## [THE TASK]
The entries below are to be transcribed in full, without their images.

(Data items)
——————

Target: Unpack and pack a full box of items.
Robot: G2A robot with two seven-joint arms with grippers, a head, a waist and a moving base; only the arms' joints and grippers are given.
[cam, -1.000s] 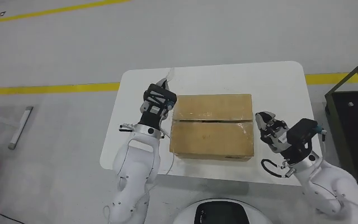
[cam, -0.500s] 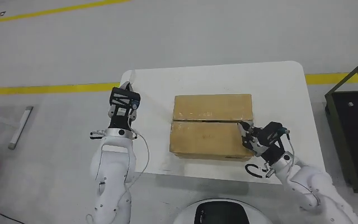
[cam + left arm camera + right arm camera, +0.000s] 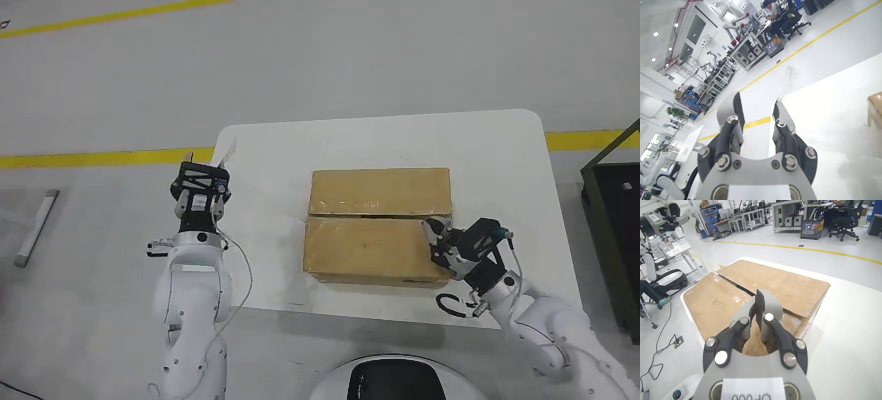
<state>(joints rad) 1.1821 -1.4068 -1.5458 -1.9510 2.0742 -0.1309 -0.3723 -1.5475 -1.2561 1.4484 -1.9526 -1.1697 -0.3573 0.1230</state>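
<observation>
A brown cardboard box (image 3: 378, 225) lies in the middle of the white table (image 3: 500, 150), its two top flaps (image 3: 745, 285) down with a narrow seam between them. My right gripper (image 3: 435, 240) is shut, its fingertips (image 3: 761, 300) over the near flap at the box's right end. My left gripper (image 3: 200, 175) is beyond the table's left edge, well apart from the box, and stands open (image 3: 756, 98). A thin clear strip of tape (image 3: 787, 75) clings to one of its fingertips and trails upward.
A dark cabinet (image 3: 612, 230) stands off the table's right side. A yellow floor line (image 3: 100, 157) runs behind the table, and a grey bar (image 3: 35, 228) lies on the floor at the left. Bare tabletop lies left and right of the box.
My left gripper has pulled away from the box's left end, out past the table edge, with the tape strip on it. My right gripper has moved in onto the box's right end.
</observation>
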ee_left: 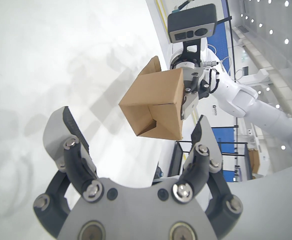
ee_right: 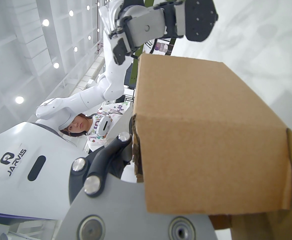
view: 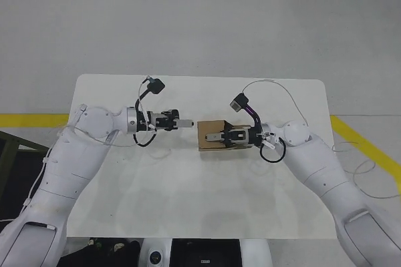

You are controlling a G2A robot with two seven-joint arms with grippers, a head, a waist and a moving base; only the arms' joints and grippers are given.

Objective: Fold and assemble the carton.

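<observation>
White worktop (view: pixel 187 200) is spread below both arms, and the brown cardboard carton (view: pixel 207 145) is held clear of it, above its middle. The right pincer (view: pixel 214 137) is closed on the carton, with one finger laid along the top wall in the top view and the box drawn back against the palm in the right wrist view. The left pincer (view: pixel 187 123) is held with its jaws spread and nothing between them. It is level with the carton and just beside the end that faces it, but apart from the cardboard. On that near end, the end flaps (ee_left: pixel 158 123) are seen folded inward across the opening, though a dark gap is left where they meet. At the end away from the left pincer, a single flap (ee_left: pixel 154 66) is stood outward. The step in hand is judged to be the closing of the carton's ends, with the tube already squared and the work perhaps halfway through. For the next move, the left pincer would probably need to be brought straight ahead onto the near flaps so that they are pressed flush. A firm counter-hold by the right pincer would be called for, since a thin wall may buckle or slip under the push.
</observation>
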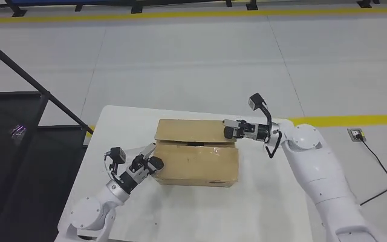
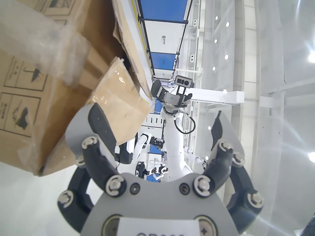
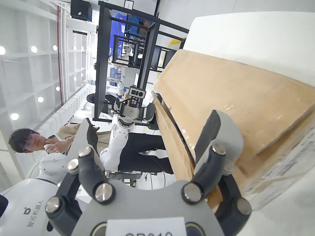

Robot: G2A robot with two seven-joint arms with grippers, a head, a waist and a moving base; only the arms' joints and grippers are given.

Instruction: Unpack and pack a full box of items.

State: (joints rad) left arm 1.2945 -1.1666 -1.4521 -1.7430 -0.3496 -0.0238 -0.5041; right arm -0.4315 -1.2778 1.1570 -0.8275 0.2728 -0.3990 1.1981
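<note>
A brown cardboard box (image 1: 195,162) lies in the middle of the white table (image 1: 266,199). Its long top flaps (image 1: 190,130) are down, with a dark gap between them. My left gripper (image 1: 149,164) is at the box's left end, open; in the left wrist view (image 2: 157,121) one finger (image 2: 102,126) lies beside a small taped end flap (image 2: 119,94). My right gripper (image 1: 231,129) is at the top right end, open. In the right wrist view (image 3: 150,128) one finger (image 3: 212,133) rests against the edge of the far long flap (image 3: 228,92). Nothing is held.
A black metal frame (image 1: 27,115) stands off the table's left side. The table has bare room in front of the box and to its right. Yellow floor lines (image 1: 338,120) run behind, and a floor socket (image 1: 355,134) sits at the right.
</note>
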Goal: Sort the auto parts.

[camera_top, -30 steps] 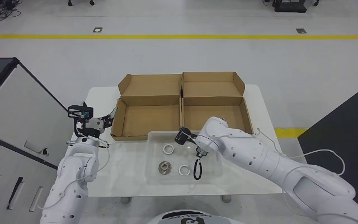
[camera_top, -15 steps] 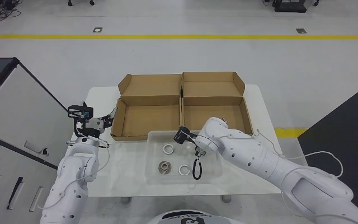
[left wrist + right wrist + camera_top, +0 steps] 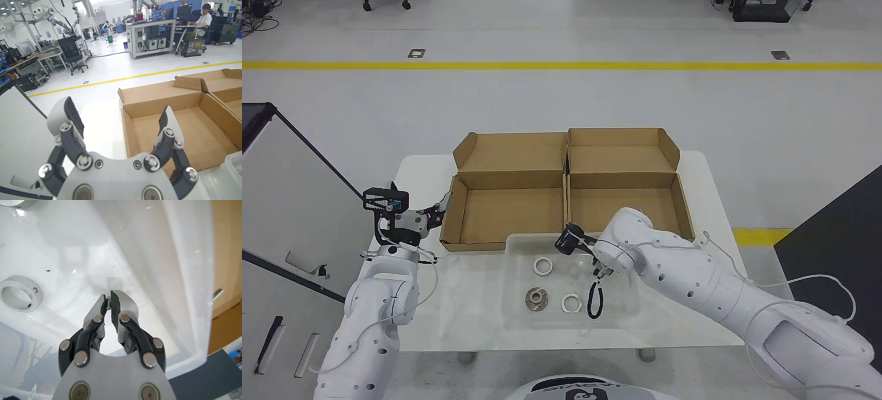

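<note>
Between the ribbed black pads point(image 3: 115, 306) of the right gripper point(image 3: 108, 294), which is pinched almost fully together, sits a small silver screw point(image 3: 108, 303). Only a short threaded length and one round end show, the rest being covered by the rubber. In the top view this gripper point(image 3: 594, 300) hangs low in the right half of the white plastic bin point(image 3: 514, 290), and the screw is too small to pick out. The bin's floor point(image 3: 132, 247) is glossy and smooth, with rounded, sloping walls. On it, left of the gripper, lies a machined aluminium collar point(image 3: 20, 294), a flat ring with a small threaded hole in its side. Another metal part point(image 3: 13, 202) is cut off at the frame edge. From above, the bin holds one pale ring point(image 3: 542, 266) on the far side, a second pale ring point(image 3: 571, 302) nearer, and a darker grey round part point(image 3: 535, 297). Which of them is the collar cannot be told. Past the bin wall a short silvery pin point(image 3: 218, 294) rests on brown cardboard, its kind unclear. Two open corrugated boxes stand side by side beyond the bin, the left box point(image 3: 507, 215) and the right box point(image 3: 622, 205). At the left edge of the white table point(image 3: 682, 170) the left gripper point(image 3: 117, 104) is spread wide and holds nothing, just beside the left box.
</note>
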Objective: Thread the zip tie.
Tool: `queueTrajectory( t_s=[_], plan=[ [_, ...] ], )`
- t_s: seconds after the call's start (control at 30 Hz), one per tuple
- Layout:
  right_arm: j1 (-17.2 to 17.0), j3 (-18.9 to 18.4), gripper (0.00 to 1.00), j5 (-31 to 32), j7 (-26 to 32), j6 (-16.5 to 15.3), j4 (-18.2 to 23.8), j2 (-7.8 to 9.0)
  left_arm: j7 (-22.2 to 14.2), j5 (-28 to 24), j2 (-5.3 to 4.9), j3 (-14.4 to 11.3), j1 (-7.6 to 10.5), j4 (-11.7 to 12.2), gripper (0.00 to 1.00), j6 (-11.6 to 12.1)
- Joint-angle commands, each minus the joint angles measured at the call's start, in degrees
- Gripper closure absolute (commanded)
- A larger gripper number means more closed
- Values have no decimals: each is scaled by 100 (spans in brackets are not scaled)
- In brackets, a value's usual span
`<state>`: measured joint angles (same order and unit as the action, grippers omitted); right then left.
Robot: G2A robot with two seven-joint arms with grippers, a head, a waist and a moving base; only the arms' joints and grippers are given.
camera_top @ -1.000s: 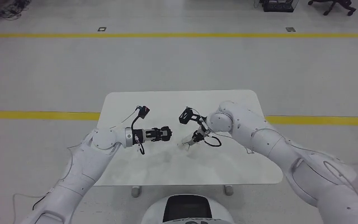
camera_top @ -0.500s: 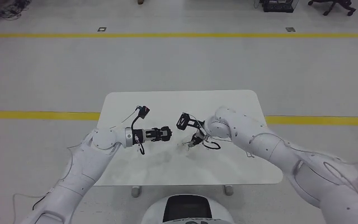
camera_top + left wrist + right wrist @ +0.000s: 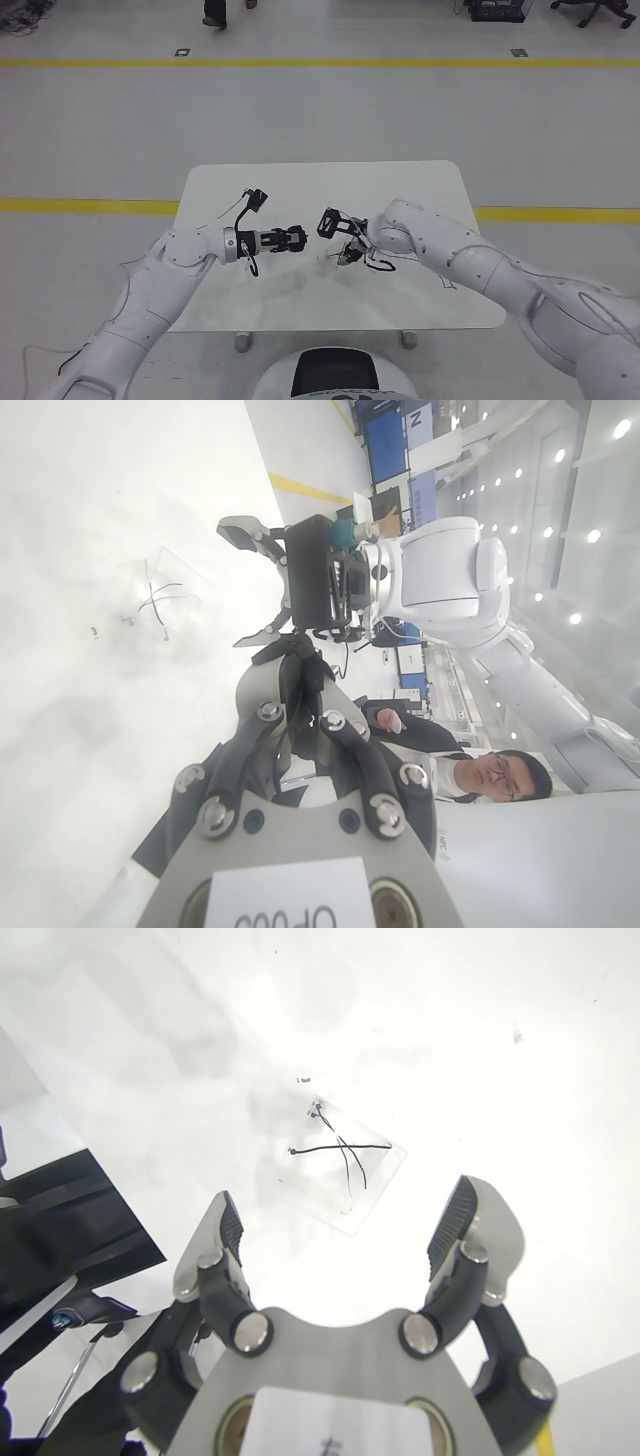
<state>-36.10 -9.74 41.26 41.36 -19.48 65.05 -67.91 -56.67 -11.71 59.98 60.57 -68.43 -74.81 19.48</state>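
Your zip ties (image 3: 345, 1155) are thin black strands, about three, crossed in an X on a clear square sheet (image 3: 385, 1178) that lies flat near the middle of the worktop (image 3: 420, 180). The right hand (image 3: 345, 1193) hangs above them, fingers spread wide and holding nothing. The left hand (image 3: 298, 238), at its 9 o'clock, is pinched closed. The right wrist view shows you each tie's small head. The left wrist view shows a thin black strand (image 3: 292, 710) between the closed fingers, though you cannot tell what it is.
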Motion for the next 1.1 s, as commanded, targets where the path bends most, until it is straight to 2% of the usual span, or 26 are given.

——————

## [YOUR SOLUTION]
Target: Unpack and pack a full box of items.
Robot: G2A robot with two seven-joint arms with grippers, a head, a waist and a moving base; only the arms' joints and grippers are given.
[cam, -1.000s] 
[cam, -0.500s] 
[cam + left arm camera + right arm camera, +0.000s] 
<state>(joints rad) 1.1821 -1.4068 -1.5458 -1.9510 2.0742 -0.1309 -0.3723 -1.5475 -1.2561 1.4484 -1.9526 -1.1697 -0.3573 0.1230</state>
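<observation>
A brown cardboard box (image 3: 378, 225) lies in the middle of the white table (image 3: 500, 150), its two top flaps (image 3: 745, 285) down with a narrow seam between them. My right gripper (image 3: 435, 240) is shut, its fingertips (image 3: 761, 300) over the near flap at the box's right end. My left gripper (image 3: 200, 175) is beyond the table's left edge, well apart from the box, and stands open (image 3: 756, 98). A thin clear strip of tape (image 3: 787, 75) clings to one of its fingertips and trails upward.
A dark cabinet (image 3: 612, 230) stands off the table's right side. A yellow floor line (image 3: 100, 157) runs behind the table, and a grey bar (image 3: 35, 228) lies on the floor at the left. Bare tabletop lies left and right of the box.
My left gripper has pulled away from the box's left end, out past the table edge, with the tape strip on it. My right gripper has moved in onto the box's right end.
</observation>
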ee_left: 
ee_right: 
view: 

You are controlling a G2A robot with two seven-joint arms with grippers, a head, a waist and a moving base; only the arms' joints and grippers are given.

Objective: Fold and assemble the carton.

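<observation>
White worktop (view: pixel 187 200) is spread below both arms, and the brown cardboard carton (view: pixel 207 145) is held clear of it, above its middle. The right pincer (view: pixel 214 137) is closed on the carton, with one finger laid along the top wall in the top view and the box drawn back against the palm in the right wrist view. The left pincer (view: pixel 187 123) is held with its jaws spread and nothing between them. It is level with the carton and just beside the end that faces it, but apart from the cardboard. On that near end, the end flaps (ee_left: pixel 158 123) are seen folded inward across the opening, though a dark gap is left where they meet. At the end away from the left pincer, a single flap (ee_left: pixel 154 66) is stood outward. The step in hand is judged to be the closing of the carton's ends, with the tube already squared and the work perhaps halfway through. For the next move, the left pincer would probably need to be brought straight ahead onto the near flaps so that they are pressed flush. A firm counter-hold by the right pincer would be called for, since a thin wall may buckle or slip under the push.
</observation>
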
Robot: G2A robot with two seven-joint arms with grippers, a head, a waist and a moving base; only the arms' joints and grippers are given.

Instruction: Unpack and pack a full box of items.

State: (joints rad) left arm 1.2945 -1.1666 -1.4521 -1.7430 -0.3496 -0.0238 -0.5041; right arm -0.4315 -1.2778 1.1570 -0.8275 0.2728 -0.3990 1.1981
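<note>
A brown cardboard box (image 1: 195,162) lies in the middle of the white table (image 1: 266,199). Its long top flaps (image 1: 190,130) are down, with a dark gap between them. My left gripper (image 1: 149,164) is at the box's left end, open; in the left wrist view (image 2: 157,121) one finger (image 2: 102,126) lies beside a small taped end flap (image 2: 119,94). My right gripper (image 1: 231,129) is at the top right end, open. In the right wrist view (image 3: 150,128) one finger (image 3: 212,133) rests against the edge of the far long flap (image 3: 228,92). Nothing is held.
A black metal frame (image 1: 27,115) stands off the table's left side. The table has bare room in front of the box and to its right. Yellow floor lines (image 1: 338,120) run behind, and a floor socket (image 1: 355,134) sits at the right.
</note>
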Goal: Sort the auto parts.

[camera_top, -30 steps] 
[camera_top, -15 steps] 
[left wrist + right wrist + camera_top, +0 steps] 

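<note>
Between the ribbed black pads point(image 3: 115, 306) of the right gripper point(image 3: 108, 294), which is pinched almost fully together, sits a small silver screw point(image 3: 108, 303). Only a short threaded length and one round end show, the rest being covered by the rubber. In the top view this gripper point(image 3: 594, 300) hangs low in the right half of the white plastic bin point(image 3: 514, 290), and the screw is too small to pick out. The bin's floor point(image 3: 132, 247) is glossy and smooth, with rounded, sloping walls. On it, left of the gripper, lies a machined aluminium collar point(image 3: 20, 294), a flat ring with a small threaded hole in its side. Another metal part point(image 3: 13, 202) is cut off at the frame edge. From above, the bin holds one pale ring point(image 3: 542, 266) on the far side, a second pale ring point(image 3: 571, 302) nearer, and a darker grey round part point(image 3: 535, 297). Which of them is the collar cannot be told. Past the bin wall a short silvery pin point(image 3: 218, 294) rests on brown cardboard, its kind unclear. Two open corrugated boxes stand side by side beyond the bin, the left box point(image 3: 507, 215) and the right box point(image 3: 622, 205). At the left edge of the white table point(image 3: 682, 170) the left gripper point(image 3: 117, 104) is spread wide and holds nothing, just beside the left box.
</note>
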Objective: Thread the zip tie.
Tool: `queueTrajectory( t_s=[_], plan=[ [_, ...] ], )`
- t_s: seconds after the call's start (control at 30 Hz), one per tuple
- Layout:
  right_arm: j1 (-17.2 to 17.0), j3 (-18.9 to 18.4), gripper (0.00 to 1.00), j5 (-31 to 32), j7 (-26 to 32), j6 (-16.5 to 15.3), j4 (-18.2 to 23.8), j2 (-7.8 to 9.0)
  left_arm: j7 (-22.2 to 14.2), j5 (-28 to 24), j2 (-5.3 to 4.9), j3 (-14.4 to 11.3), j1 (-7.6 to 10.5), j4 (-11.7 to 12.2), gripper (0.00 to 1.00), j6 (-11.6 to 12.1)
- Joint-angle commands, each minus the joint angles measured at the call's start, in degrees
- Gripper closure absolute (commanded)
- A larger gripper number means more closed
- Values have no decimals: each is scaled by 100 (spans in brackets are not scaled)
- In brackets, a value's usual span
`<state>`: measured joint angles (same order and unit as the action, grippers omitted); right then left.
Robot: G2A robot with two seven-joint arms with grippers, a head, a waist and a moving base; only the arms' joints and grippers are given.
camera_top @ -1.000s: 
camera_top @ -0.500s: 
camera_top + left wrist + right wrist @ +0.000s: 
<state>-36.10 -9.74 41.26 41.36 -19.48 65.05 -67.91 -56.67 -11.71 59.98 60.57 -68.43 -74.81 19.48</state>
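Your zip ties (image 3: 345, 1155) are thin black strands, about three, crossed in an X on a clear square sheet (image 3: 385, 1178) that lies flat near the middle of the worktop (image 3: 420, 180). The right hand (image 3: 345, 1193) hangs above them, fingers spread wide and holding nothing. The left hand (image 3: 298, 238), at its 9 o'clock, is pinched closed. The right wrist view shows you each tie's small head. The left wrist view shows a thin black strand (image 3: 292, 710) between the closed fingers, though you cannot tell what it is.
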Motion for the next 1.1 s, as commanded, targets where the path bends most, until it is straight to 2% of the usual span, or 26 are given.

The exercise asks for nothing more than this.